Dans une ville comme Lagos, au Nigeria, les artères font régulièrement l’objet de ce type de nettoyage destiné à empêcher à tout prix toute installation illégale. Malgré la douleur, tout le monde comprend que les déguerpissements sont destinés à préserver la qualité de vie et à améliorer l’image des villes dont la croissance accélérée entraine des défis nouveaux. Actuellement, au moins 50% des Béninois vivent en ville, parfois dans des conditions précaires et inacceptables. Le système D est pour beaucoup, la seule planche de salut, s’ils veulent échapper à la misère. Et beaucoup s’en sortent. Le commerce informel devient alors un coussin social qui limite les dérives urbaines et ouvre des perspectives acceptables de vie à ceux qui en étaient privés. Bien entendu, surfant sur cette permissivité de l’Etat qui a fermé les yeux depuis plusieurs décennies sur le squattage en règle des domaines publics, des institutions respectables se sont également installées.

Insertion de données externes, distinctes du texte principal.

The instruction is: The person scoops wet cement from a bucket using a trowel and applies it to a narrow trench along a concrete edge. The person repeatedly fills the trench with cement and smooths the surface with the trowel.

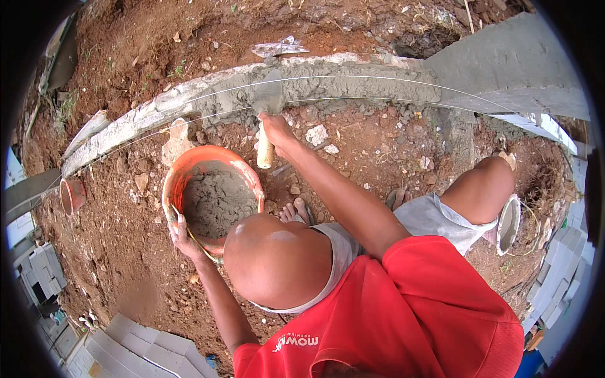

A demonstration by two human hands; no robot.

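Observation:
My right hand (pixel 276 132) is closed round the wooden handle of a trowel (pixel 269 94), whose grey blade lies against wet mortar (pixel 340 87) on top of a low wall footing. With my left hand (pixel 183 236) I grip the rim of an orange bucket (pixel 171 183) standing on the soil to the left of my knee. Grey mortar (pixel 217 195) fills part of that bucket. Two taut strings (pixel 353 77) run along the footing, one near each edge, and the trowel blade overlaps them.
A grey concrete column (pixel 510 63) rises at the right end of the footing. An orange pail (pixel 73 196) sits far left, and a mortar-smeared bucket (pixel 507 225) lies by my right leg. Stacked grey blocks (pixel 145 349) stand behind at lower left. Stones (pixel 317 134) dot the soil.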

Et c’est pour toutes ces raisons que l’opération déguerpissement va amplifier une grogne sociale déjà perceptible, au regard du marasme économique ambiant. On comprend pourquoi les politiques se gardent jalousement d’y risquer leurs suffrages. Le maire de Cotonou n’a soutenu le gouvernement dans l’opération que pour évoquer l’alternative encore diffuse de possibles mesures d’accompagnement. Et Léhady Soglo a même fait preuve de grande lucidité et de courage (oui, disons-le), dans ce cas précis. Même s’il n’a pas pour l’instant participé personnellement à la phase préparatoire de l’opération, il sait très bien que le retour de bâton sera sévère. Très sévère. Car, il n’est plus à exclure une certaine diminution des recettes fiscales, en lien avec la fermeture de certains commerces.
Il en est des maires comme des députés. Ceux-ci, pour sauvegarder leurs fauteuils, ne peuvent aller sur le terrain pour prêcher en faveur du déguerpissement. Leur mort politique serait assuré. Le Chef de l’Etat lui-même n’aurait jamais osé aller dans ce sillage, s’il n’avait promis faire un mandat unique.
Du coup, c’est Patrice Talon qui pourrait tirer tous les bénéfices de cette opération, si elle réussissait. Elle montrerait clairement (s’il en était encore besoin) qu’il est prêt à tout pour concrétiser ses promesses électorales. Et qu’il ferme désormais la porte à toute sensibilité aux jérémiades de la population, lorsqu’il est convaincu du bien-fondé d’une action. Le revers, c’est de voir le Chef de l’Etat insensible aux douleurs de son peuple, et devenir comme un pharaon en son palais de verre.
Tenir compte de la problématique sociale, consisterait à trouver un emplacement à tous ceux qui ont été déguerpis. Chantier amplement illusoire, il viendrait à créer un autre marché qui érige de nouveaux défis difficiles à prévoir…
Avec les déguerpissements, Patrice Talon s’éloigne du petit peuple et doit être prêt à en assumer les conséquences.